You are currently viewing A first look inside Bizarre Planet reveals what makes it so fluffy

A first look inside Bizarre Planet reveals what makes it so fluffy

For the first time, JWST has given us a detailed breakdown of the interior of a world outside our solar system.

The extremely strange exoplanet WASP-107b has an atmosphere with a surprisingly low methane content, suggesting that the exoplanet’s interior must be significantly hotter than we thought—and its core more massive, too. This finally helps explain the cotton candy-like density of WASP-107b.

WASP-107b was previously thought to have a fairly small core surrounded by a huge puffy envelope of hydrogen and helium – which would require some changes in our understanding of how planets form and evolve. The new results mean that the exoplanet can be explained by existing models without the need for radical revision.

“The Webb data tells us that planets like WASP-107 b didn’t have to form in some weird way with a super-small core and a huge gas envelope,” says Arizona State University (ASU) astronomer Mike Line.

“Instead, we can get something more like Neptune, with lots of rocks and not as much gas, just dial up the temperature and turn it up so it looks good [WASP-107b] does.”

Even when the discovery of WASP-107b was announced in 2017, we knew there was something strange about the exoplanet. By carefully studying how the exoplanet affected its host star, astronomers were able to derive its mass and radius, which revealed that it has an incredibly low density.

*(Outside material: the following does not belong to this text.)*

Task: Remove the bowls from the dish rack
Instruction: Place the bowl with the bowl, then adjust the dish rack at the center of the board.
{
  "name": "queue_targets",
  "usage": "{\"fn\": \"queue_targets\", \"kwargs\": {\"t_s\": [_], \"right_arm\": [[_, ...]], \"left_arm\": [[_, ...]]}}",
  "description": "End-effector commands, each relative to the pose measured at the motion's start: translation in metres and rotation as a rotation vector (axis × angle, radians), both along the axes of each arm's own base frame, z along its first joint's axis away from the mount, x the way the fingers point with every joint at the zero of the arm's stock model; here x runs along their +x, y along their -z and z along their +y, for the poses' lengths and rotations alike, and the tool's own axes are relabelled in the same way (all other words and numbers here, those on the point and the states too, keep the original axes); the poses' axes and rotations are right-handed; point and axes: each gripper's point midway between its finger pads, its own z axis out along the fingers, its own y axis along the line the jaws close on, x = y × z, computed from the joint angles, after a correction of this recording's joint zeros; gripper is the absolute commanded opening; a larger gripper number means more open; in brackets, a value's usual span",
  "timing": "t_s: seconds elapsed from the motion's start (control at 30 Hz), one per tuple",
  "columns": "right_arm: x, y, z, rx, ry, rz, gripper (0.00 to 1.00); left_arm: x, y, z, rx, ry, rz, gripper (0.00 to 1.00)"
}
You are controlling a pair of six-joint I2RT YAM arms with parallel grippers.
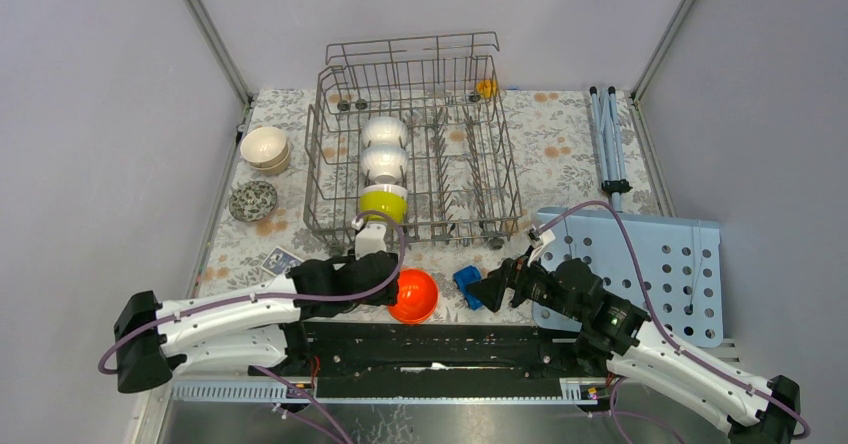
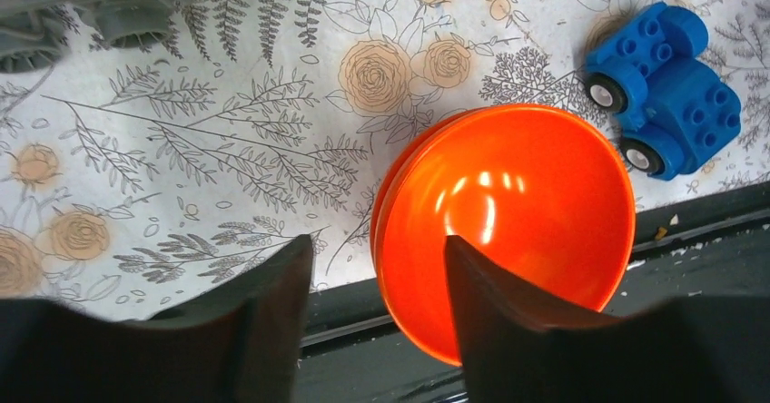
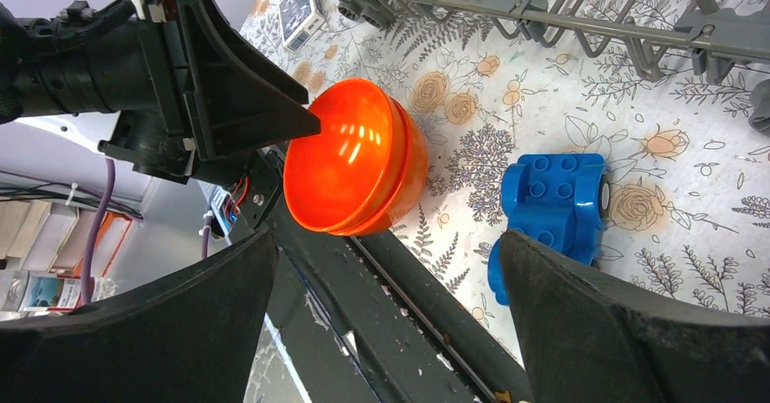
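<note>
The grey wire dish rack (image 1: 500,179) stands at the back middle. In its left row are two white bowls (image 1: 384,131) (image 1: 384,162) and a yellow-green bowl (image 1: 383,204). Two nested orange bowls (image 1: 415,297) lie tilted at the table's front edge; they also show in the left wrist view (image 2: 536,194) and the right wrist view (image 3: 350,162). My left gripper (image 2: 377,244) is open and straddles their rim, one finger inside. My right gripper (image 3: 386,240) is open and empty, right of the orange bowls.
Stacked beige bowls (image 1: 265,148) and a patterned bowl (image 1: 253,201) sit left of the rack. A blue toy car (image 1: 467,286) lies just right of the orange bowls. A light-blue perforated board (image 1: 640,264) is at the right, a card box (image 1: 281,261) at the front left.
</note>
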Motion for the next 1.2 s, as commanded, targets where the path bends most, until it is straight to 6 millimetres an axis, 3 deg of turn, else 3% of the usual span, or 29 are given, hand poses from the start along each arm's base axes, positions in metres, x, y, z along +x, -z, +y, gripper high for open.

Further analysis revealed that the density is so low that the world can be classified as “super-fluffy” – just 0.13 grams per cubic centimeter. Jupiter’s average density, by comparison, is 1.33 grams per cubic centimeter, and Earth’s is 5.51 grams.

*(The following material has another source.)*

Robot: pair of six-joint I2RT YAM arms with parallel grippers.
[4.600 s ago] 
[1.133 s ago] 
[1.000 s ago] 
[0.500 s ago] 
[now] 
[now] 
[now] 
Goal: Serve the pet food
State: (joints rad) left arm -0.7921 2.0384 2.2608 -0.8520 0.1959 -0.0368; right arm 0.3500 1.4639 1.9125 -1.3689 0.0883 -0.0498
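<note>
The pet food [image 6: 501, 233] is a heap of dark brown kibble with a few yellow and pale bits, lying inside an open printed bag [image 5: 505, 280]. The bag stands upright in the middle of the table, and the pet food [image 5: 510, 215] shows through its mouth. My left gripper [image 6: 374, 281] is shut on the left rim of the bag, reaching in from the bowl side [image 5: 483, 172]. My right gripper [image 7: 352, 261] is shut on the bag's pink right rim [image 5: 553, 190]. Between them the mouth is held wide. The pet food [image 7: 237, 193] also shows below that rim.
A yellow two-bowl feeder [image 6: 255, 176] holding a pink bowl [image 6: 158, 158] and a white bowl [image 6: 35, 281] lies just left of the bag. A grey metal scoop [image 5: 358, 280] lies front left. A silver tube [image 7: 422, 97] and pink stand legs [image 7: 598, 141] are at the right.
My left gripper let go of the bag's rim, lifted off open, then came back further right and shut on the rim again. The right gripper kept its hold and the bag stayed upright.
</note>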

We also know from these previous studies that the giant exoplanet orbits a star about 200 light-years away, with an orbital period of 5.7 days.

While that may seem short to us here in the Solar System, for the fluffy gas giants it’s quite a loop, making WASP-107b colder than its peers—hot Jupiters with much shorter orbital periods whose extended atmospheres can are explained by heat emitted by their star. WASP-107b’s “distant” orbit and relatively cool temperature made its puffiness difficult to explain.

So two teams of astronomers, one led by Singh and the other led by ASU’s Louis Welbanks, hired JWST to look at the exoplanet’s atmosphere.

As WASP-107b passes between us and the host star, some of the star’s light is absorbed or amplified by molecules in the exoplanet’s atmosphere. By studying the difference in the star’s light with and without the exoplanet and looking for brighter and dimmer wavelengths in the spectrum, astronomers can identify the fingerprints of specific molecules in the exoplanet’s gaseous envelope.

Artist’s impression of WASP-107b passing in front of its host star, with the atmosphere backlit. (ESA/Hubble, NASA, M. Kornmesser)

While it is surprising that WASP-107b’s atmosphere contains very little methane, this suggests an explanation of how the exoplanet came to be the way it is.

“This is evidence that hot gas from deep within the planet must be vigorously mixing with the cooler layers higher up,” says Singh.

“Methane is unstable at high temperatures. The fact that we found so little, even though we found other carbon-containing molecules, tells us that the interior of the planet must be significantly hotter than we thought.”

This is one piece of the puzzle. Another part includes the rest of what researchers have found in WASP-107b’s atmosphere—including sulfur dioxide, water vapor, carbon dioxide, and carbon monoxide, with a higher content of heavy elements than Neptune or Uranus.

By combining the ratios of heavier to lighter elements with how much energy is inside the exoplanet based on how much heat it generates, the researchers determined the size of WASP-107b’s core. And they found it to be much bigger than we thought – 12 times the mass of the Earth’s core and at least twice as massive as originally thought.

This means we don’t need strange models of planetary formation to explain its existence.

As for what causes the core to be so hot, that will require further investigation. The exoplanet’s orbit around its host star is slightly elliptical, which puts a changing gravitational stress on the planet’s interior, heating it up from the inside. Researchers believe this is likely the source of heat that makes WASP-107b so hot.

Both reports were published in Nature. You can find them here and here.